Texto Anterior | Próximo Texto | Índice

Retórica foi mais para Roosevelt do que Kennedy

ANDREA MURTA
ENVIADA ESPECIAL A WASHINGTON

Barack Obama foi empossado ontem com um discurso pragmático e sóbrio que, sem frases de efeito, fez um chamado firme à ação contra a crise econômica e as ameaças externas. A falta de poesia, porém, não sufocou o grande trunfo da fala: a forma com que refletiu o espírito do momento invernal que recai sobre os EUA hoje.
Não houve disfarce para as dificuldades. "Digo a vocês que os desafios que temos são reais, sérios e muitos", afirmou o novo presidente logo no início. "Não vão ser superados em pouco tempo. Mas saiba disso, América: serão superados."
Para Wayne Fields, especialista em retórica e discursos políticos da Washington University em Saint Louis, "foi um discurso bem pensado". "Foi controlado e se baseou no que é mais fundamental. A crise que estamos enfrentando só poderá ser confrontada com a noção de "nós, o povo", e foi o que ele usou", afirmou à Folha.
"O que tornou a fala especial é que permitiu que a ocasião em si fosse o momento mais dramático do dia. O presidente não chamou atenção para si, e sim para a união da nação."
Esse tipo de apelo traz ecos de um outro presidente, Franklin D. Roosevelt (1933-1945), que assumiu em meio à Grande Depressão e parecia dizer "esse desafio é "nosso" tanto quanto "meu'", diz o especialista.
Há também lembranças de Abraham Lincoln (1861-1865), fonte declarada de inspiração de Obama, apesar de menos do que se esperava. O antecessor teve de lidar com a época mais complicada da história do país, a Guerra Civil Americana. E "Obama usa essa memória para mostrar como somos uma nação reconciliada, que se harmonizou com raízes brancas, negras, asiáticas, europeias, etc", afirma Fields.
Fields destaca ainda a sintonia entre quem falou e quem ouviu. "A multidão presente ultrapassa qualquer coisa que eu possa me lembrar, e o presidente que assumiu não se parece com nenhum outro. Sua própria figura é a reafirmação de até onde chegamos. Até o tom contido, sem frases de efeito como as de John F. Kennedy (1961-1963), evoca algo comum e enraizado em todos."
Mas isso não significa que não houve ecos de Kennedy. Como o presidente assassinado, Obama "se dirigiu a outros no mundo um por um, alertando adversários de nossa força e reafirmando a amigos nossa fiel aliança", disse ao "New York Times" Clark S. Judge, ex-redator de discursos para o presidente Ronald Reagan (1981-1989).
Quem ouviu o discurso -que antes de começar sugeria que teria a maior audiência televisiva global da história- viu referências a quase todos os pontos que Obama abordou na campanha, do sistema de saúde às pontes para o mundo islâmico. Isso não agradou a todos: "Foi quase uma lista de tarefas, um power point", disse Marie Danziger, diretora do programa de comunicação da Escola de Governo J.F. Kennedy, da Universidade Harvard.
Os analistas concordam que não será esse o discurso a ser estudado nas salas de aula no futuro. Ele não superou o exemplo máximo de oratória da campanha: a fala sobre raça que Obama fez em março de 2008, na qual disse que os EUA são um país dividido.

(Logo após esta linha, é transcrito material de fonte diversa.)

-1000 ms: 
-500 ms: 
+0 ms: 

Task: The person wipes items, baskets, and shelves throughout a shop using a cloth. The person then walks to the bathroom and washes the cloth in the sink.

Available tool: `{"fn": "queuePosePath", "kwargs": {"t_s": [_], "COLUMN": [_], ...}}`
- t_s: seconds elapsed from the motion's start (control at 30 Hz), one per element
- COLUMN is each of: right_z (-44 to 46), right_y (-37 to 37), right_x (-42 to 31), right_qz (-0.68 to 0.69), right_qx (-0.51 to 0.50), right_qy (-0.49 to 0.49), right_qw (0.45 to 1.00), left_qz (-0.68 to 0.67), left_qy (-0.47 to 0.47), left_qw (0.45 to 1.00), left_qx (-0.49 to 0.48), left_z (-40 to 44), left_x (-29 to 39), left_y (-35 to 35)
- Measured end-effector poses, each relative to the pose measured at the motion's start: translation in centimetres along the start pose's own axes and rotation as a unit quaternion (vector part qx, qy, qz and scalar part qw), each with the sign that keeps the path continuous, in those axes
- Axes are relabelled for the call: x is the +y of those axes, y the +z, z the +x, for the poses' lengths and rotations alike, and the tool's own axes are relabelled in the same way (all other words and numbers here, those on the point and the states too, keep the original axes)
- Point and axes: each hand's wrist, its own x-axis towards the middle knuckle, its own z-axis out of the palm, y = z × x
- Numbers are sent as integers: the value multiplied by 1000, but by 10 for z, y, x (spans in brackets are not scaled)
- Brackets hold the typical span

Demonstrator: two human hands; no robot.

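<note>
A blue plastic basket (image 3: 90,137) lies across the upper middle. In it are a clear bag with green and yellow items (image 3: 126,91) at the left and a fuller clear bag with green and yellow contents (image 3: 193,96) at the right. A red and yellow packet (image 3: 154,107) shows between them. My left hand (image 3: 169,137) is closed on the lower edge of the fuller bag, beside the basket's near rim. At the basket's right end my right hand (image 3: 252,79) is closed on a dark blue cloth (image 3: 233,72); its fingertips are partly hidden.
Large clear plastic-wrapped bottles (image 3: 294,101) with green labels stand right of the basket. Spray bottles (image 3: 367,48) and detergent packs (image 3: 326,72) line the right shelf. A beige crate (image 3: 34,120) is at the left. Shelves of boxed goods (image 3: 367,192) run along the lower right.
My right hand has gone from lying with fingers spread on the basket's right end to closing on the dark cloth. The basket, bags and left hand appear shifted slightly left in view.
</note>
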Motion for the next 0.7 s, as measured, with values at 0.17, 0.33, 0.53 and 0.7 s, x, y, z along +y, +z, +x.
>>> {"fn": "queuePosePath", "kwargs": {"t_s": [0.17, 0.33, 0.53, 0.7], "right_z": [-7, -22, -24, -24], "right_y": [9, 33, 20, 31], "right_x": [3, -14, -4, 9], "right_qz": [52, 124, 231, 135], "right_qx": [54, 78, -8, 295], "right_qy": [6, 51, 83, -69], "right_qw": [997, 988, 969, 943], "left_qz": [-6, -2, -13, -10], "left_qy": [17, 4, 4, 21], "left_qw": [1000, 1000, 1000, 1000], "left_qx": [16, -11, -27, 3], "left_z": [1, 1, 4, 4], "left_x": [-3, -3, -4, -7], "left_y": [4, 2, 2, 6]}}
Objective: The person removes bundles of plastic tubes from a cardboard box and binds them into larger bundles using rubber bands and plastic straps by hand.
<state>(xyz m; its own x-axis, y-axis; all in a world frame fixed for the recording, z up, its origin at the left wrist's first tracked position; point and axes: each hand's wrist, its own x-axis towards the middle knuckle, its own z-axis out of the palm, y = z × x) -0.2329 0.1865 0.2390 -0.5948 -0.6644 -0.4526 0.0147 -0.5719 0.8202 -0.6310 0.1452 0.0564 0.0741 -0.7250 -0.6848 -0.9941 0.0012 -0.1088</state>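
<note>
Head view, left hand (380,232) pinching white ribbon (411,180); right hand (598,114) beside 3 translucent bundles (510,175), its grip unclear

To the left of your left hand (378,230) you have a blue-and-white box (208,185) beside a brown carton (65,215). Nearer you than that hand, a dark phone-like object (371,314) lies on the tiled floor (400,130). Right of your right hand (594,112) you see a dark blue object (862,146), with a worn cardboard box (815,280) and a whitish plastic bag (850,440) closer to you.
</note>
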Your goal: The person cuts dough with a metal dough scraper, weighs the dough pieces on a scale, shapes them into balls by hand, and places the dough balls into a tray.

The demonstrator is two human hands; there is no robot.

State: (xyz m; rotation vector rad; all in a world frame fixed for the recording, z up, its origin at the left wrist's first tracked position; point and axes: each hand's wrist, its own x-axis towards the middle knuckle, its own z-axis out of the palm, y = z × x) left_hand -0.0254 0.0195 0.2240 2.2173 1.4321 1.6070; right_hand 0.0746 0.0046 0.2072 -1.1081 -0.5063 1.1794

Texto Anterior: "Rejeitamos como falsa a opção entre segurança e ideais"
Próximo Texto: Jovem de 27 anos é homem por trás dos pronunciamentos do novo presidente
Índice



Copyright Empresa Folha da Manhã S/A. Todos os direitos reservados. É proibida a reprodução do conteúdo desta página em qualquer meio de comunicação, eletrônico ou impresso, sem autorização escrita da Folhapress.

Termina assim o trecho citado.